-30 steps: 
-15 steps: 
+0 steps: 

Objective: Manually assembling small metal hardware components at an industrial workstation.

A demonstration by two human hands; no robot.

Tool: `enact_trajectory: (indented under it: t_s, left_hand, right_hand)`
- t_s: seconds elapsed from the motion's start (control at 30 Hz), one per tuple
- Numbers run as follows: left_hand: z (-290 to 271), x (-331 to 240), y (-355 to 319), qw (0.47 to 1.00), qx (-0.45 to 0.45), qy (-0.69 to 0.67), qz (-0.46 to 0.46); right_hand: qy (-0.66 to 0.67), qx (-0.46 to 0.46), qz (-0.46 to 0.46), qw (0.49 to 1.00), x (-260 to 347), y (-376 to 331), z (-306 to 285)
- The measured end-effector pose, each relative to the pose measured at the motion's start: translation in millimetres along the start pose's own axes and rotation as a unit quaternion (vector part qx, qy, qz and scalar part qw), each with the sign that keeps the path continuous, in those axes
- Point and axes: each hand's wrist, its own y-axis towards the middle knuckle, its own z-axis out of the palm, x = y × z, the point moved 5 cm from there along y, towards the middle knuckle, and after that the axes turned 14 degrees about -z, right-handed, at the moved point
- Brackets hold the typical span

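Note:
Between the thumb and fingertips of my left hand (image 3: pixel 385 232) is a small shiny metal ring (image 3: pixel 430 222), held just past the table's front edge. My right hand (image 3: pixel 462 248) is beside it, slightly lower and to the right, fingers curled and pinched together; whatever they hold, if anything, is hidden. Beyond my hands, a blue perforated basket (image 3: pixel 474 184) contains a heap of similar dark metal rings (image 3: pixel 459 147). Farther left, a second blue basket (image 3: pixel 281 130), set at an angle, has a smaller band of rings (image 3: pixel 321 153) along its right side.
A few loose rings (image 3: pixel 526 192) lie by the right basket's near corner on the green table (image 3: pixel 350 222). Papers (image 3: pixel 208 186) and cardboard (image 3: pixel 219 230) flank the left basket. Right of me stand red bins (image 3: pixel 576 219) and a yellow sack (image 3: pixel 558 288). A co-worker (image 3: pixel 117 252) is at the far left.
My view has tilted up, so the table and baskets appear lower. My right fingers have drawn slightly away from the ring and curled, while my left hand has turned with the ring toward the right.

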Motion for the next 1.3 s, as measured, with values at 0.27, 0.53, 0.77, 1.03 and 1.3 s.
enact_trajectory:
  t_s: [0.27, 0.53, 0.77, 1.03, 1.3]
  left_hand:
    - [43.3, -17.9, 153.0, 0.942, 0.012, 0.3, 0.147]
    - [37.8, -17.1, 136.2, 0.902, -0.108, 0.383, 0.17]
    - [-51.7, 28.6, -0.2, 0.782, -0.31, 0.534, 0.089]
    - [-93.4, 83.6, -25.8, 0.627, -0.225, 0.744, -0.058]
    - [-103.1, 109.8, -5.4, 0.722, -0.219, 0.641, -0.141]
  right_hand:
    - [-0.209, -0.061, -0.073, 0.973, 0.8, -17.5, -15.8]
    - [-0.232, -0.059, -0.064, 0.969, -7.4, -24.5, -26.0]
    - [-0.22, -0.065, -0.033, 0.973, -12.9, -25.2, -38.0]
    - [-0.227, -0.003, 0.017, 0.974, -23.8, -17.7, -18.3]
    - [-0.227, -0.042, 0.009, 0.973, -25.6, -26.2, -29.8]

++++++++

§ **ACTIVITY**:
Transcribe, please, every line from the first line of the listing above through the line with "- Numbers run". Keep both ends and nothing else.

§ **EXERCISE RESULT**:
-30 steps: 
-15 steps: 
+0 steps: 

Objective: Manually assembling small metal hardware components at an industrial workstation.

A demonstration by two human hands; no robot.

Tool: `enact_trajectory: (indented under it: t_s, left_hand, right_hand)`
- t_s: seconds elapsed from the motion's start (control at 30 Hz), one per tuple
- Numbers run as follows: left_hand: z (-290 to 271), x (-331 to 240), y (-355 to 319), qw (0.47 to 1.00), qx (-0.45 to 0.45), qy (-0.69 to 0.67), qz (-0.46 to 0.46); right_hand: qy (-0.66 to 0.67), qx (-0.46 to 0.46), qz (-0.46 to 0.46), qw (0.49 to 1.00), x (-260 to 347), y (-376 to 331), z (-306 to 285)

No additional output will be produced.